Se escludiamo una birra a tarda notte dove si è parlato più della procedura d’infrazione che delle nomine europee, Conte non ha mai toccato palla. Però ieri la mossa a sorpresa: Conte al tavolo con il gruppo di Visegrad in un bilaterale a 5. Il dubbio è che il primo gioco di squadra di Conte sia arrivato dal Viminale. Ieri il ministro dell’Interno Matteo Salvini ha detto che non appoggerà Timmermans: «Leggevo l’ipotesi di un socialista olandese, il signor Timmermans, che già in passato si distinse per parole dure nei confronti dei lavoratori e del popolo italiano. Un uomo di sinistra a presiedere la Commissione europea mi sembra l’ultima delle scelte rispettose della volontà popolare e sicuramente non lo sosterremmo». Come ha notato il giornalista de Il Post Luca Misculin, se l’Italia portasse in dote al gruppo di Visegrad i suoi 60 milioni di abitanti cambierebbero i giochi. Basterebbe l’astensione del Regno Unito (66 milioni di abitanti) per raggiungere la soglia del 35% e bloccare la nomina.

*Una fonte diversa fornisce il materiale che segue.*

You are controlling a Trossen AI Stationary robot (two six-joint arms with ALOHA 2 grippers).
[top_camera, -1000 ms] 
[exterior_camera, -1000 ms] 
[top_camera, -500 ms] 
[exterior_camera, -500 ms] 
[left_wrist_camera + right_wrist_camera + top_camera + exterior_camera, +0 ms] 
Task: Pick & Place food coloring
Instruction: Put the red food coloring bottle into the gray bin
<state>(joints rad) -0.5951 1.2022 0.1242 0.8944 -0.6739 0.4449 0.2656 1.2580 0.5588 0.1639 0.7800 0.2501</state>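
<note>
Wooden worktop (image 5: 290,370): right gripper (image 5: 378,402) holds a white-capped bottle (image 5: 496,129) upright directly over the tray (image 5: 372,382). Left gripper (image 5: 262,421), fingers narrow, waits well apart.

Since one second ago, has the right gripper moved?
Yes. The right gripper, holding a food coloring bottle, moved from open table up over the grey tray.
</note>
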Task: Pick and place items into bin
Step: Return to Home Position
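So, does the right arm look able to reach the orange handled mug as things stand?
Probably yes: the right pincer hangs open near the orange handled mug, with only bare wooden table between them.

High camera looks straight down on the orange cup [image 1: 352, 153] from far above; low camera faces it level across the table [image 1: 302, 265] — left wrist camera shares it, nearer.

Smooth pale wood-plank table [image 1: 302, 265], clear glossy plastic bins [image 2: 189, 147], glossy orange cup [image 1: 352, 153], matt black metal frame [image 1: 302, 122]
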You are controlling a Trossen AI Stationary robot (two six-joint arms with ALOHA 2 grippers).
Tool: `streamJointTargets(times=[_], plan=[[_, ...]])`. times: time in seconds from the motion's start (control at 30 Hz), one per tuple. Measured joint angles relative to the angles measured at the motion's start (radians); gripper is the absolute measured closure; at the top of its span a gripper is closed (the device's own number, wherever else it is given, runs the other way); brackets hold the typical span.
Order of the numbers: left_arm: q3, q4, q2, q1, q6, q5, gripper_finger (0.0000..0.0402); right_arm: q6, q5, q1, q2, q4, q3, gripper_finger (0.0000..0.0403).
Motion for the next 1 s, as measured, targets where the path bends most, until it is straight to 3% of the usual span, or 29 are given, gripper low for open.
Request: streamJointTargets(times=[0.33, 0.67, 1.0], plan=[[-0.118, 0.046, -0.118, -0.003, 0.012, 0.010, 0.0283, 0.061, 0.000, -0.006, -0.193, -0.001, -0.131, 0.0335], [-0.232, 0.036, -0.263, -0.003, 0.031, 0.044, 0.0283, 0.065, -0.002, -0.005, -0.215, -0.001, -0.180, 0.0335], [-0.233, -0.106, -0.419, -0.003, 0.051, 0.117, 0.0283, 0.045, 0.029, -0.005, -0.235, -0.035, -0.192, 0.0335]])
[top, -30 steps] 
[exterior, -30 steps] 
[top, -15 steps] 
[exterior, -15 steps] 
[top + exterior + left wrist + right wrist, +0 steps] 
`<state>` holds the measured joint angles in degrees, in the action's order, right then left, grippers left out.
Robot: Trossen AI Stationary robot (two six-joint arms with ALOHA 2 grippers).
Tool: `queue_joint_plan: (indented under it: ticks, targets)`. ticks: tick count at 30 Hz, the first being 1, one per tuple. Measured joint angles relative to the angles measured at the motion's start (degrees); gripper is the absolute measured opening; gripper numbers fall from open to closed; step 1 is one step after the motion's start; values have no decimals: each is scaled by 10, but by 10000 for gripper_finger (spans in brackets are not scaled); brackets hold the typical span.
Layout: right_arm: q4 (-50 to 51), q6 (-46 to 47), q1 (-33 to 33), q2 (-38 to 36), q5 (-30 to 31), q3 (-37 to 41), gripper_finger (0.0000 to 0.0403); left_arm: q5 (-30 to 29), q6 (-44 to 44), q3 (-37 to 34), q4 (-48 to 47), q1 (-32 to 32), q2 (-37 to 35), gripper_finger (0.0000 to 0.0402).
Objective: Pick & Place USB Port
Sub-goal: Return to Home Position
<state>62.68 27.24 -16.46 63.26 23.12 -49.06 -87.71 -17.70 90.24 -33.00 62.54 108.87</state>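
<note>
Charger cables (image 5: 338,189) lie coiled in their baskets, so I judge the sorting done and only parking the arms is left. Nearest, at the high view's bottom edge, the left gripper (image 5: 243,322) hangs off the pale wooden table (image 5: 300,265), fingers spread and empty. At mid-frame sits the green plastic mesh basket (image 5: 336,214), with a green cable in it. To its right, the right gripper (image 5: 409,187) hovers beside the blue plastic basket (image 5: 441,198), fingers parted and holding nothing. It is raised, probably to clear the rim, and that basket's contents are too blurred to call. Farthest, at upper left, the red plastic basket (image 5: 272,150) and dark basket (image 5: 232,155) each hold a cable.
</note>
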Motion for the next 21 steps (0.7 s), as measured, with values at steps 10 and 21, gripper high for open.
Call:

A complicare le cose per i leader Ue ci si è messo anche Antonio Tajani. Il presidente del Parlamento europeo ha detto ieri che l’Aula nominerà in questi giorni il suo successore durante la prima sessione plenaria a Strasburgo. Più che forzare la mano, si tratta di rispettare le scadenze. Il Parlamento è costretto a eleggere entro mercoledì il nuovo presidente e Tajani non creerà un eccezione. Ha sempre sempre difeso i diritti dell’Aula per bilanciare il potere del Consiglio europeo e lo farà anche questa volta. Sembra l’ennesimo problema sul tavolo dei leader europei ma a pensarci bene questa scelta potrebbe semplificare le cose. Perché una volta riempita una casella sarebbe più facile scegliere gli altri nomi rispettando gli equilibri territoriali, di genere e soprattutto dei partiti. L’unica buona notizia è per l’Italia: il summit di domani costringerà la Commissione a posticipare la riunione sulla procedura per debito eccessivo all’Italia. Se lo stallo durasse ancora a lungo l’Ecofin, l’organo che riunisce i 19 ministri delle finanze dei Paesi con l’Euro non avrebbe il tempo per votarla come previsto il 9 luglio.